*WORK TO COMPLETE*: Line by line, repeat the material below without any deviation.

*THE DATA*:
──────────────────────────────
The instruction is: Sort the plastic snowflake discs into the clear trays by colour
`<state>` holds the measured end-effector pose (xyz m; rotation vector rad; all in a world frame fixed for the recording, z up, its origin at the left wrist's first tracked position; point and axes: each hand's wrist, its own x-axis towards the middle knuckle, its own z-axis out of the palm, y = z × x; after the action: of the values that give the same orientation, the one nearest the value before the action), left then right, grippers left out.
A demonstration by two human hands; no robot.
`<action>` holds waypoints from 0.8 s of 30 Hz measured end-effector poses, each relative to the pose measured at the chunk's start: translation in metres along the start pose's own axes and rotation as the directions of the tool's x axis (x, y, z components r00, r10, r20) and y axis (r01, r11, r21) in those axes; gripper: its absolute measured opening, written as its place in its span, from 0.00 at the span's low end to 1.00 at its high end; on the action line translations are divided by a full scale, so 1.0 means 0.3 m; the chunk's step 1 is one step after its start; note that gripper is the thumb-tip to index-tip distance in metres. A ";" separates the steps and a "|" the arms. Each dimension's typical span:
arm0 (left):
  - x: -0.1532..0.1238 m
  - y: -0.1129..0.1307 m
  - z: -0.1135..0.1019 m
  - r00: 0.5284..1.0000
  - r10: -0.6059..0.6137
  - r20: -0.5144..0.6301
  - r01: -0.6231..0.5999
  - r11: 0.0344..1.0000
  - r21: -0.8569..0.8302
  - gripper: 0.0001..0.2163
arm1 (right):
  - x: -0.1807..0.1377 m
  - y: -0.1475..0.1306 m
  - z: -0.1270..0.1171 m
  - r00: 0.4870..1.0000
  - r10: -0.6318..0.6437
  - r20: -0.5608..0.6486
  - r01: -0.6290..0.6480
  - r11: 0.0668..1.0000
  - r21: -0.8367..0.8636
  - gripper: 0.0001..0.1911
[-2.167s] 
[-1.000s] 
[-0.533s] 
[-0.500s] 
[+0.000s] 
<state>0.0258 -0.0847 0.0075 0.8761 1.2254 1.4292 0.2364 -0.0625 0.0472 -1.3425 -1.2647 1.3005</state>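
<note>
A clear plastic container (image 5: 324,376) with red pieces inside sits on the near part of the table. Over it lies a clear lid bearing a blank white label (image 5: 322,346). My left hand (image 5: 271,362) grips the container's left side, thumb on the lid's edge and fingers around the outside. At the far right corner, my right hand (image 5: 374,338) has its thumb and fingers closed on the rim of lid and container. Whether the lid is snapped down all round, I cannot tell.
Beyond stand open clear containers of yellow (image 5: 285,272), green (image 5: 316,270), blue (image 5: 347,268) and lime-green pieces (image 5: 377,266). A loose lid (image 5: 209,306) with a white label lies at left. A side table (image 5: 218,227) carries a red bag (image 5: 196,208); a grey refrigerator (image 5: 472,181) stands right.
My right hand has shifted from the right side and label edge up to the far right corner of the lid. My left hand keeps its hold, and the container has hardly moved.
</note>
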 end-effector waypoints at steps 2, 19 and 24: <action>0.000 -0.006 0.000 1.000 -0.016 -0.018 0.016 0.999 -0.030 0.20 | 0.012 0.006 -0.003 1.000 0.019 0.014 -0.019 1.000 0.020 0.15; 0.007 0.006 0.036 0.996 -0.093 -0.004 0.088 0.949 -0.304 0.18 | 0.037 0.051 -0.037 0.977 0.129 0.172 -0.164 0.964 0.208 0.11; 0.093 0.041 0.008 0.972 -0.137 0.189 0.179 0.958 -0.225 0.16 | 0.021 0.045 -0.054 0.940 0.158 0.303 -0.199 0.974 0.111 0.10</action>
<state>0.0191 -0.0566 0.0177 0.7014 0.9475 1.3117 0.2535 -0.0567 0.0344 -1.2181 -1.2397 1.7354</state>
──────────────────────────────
*SOLUTION TO THIS EXERCISE*:
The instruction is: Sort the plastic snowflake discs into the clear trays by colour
`<state>` holds the measured end-effector pose (xyz m; rotation vector rad; all in a world frame fixed for the recording, z up, its origin at the left wrist's first tracked position; point and axes: each hand's wrist, its own x-axis towards the middle knuckle, its own z-axis out of the palm, y = z × x; after the action: of the values that give the same orientation, the one nearest the value before the action), left then right, grippers left out.
A demonstration by two human hands; no robot.
`<action>` holds waypoints from 0.8 s of 30 Hz measured end-effector poses, each relative to the pose measured at the chunk's start: translation in metres along the start pose's own axes and rotation as the directions of the tool's x axis (x, y, z components r00, r10, r20) and y axis (r01, r11, r21) in those axes; gripper: its absolute measured opening, written as its place in its span, from 0.00 at the span's low end to 1.00 at its high end; on the action line translations are divided by a full scale, so 1.0 means 0.3 m; the chunk's step 1 is one step after its start; note that gripper is the thumb-tip to index-tip distance in metres. A ";" separates the steps and a "|" the arms. Each dimension's typical span:
arm0 (left):
  - x: -0.1532..0.1238 m
  - y: -0.1129..0.1307 m
  - z: -0.1135..0.1019 m
  - r00: 0.5284..1.0000
  - r10: -0.6059..0.6137
  - r20: -0.5144..0.6301
  - r01: -0.6231..0.5999
  - r11: 0.0344..1.0000
  - r21: -0.8569..0.8302
  - gripper: 0.0001..0.2163
arm1 (right):
  - x: -0.1807..0.1377 m
  - y: -0.1475..0.1306 m
  - z: -0.1270..0.1171 m
  - r00: 0.4870..1.0000
  - r10: -0.6318..0.6437
  - r20: -0.5608..0.6486
  - r01: -0.6290..0.6480
  - r11: 0.0668..1.0000
  - r21: -0.8367..0.8636
  - gripper: 0.0001..0.1911
[-2.167s] 
[-1.000s] 
[-0.533s] 
[-0.500s] 
[+0.000s] 
<state>0.0258 -0.0847 0.0075 0.8761 1.2254 1.4292 0.2364 -0.0625 0.0472 -1.3425 -1.2647 1.3005</state>
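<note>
A clear plastic container (image 5: 324,376) with red pieces inside sits on the near part of the table. Over it lies a clear lid bearing a blank white label (image 5: 322,346). My left hand (image 5: 271,362) grips the container's left side, thumb on the lid's edge and fingers around the outside. At the far right corner, my right hand (image 5: 374,338) has its thumb and fingers closed on the rim of lid and container. Whether the lid is snapped down all round, I cannot tell.
Beyond stand open clear containers of yellow (image 5: 285,272), green (image 5: 316,270), blue (image 5: 347,268) and lime-green pieces (image 5: 377,266). A loose lid (image 5: 209,306) with a white label lies at left. A side table (image 5: 218,227) carries a red bag (image 5: 196,208); a grey refrigerator (image 5: 472,181) stands right.
My right hand has shifted from the right side and label edge up to the far right corner of the lid. My left hand keeps its hold, and the container has hardly moved.
</note>
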 end-effector waypoints at steps 2, 19 and 24: <action>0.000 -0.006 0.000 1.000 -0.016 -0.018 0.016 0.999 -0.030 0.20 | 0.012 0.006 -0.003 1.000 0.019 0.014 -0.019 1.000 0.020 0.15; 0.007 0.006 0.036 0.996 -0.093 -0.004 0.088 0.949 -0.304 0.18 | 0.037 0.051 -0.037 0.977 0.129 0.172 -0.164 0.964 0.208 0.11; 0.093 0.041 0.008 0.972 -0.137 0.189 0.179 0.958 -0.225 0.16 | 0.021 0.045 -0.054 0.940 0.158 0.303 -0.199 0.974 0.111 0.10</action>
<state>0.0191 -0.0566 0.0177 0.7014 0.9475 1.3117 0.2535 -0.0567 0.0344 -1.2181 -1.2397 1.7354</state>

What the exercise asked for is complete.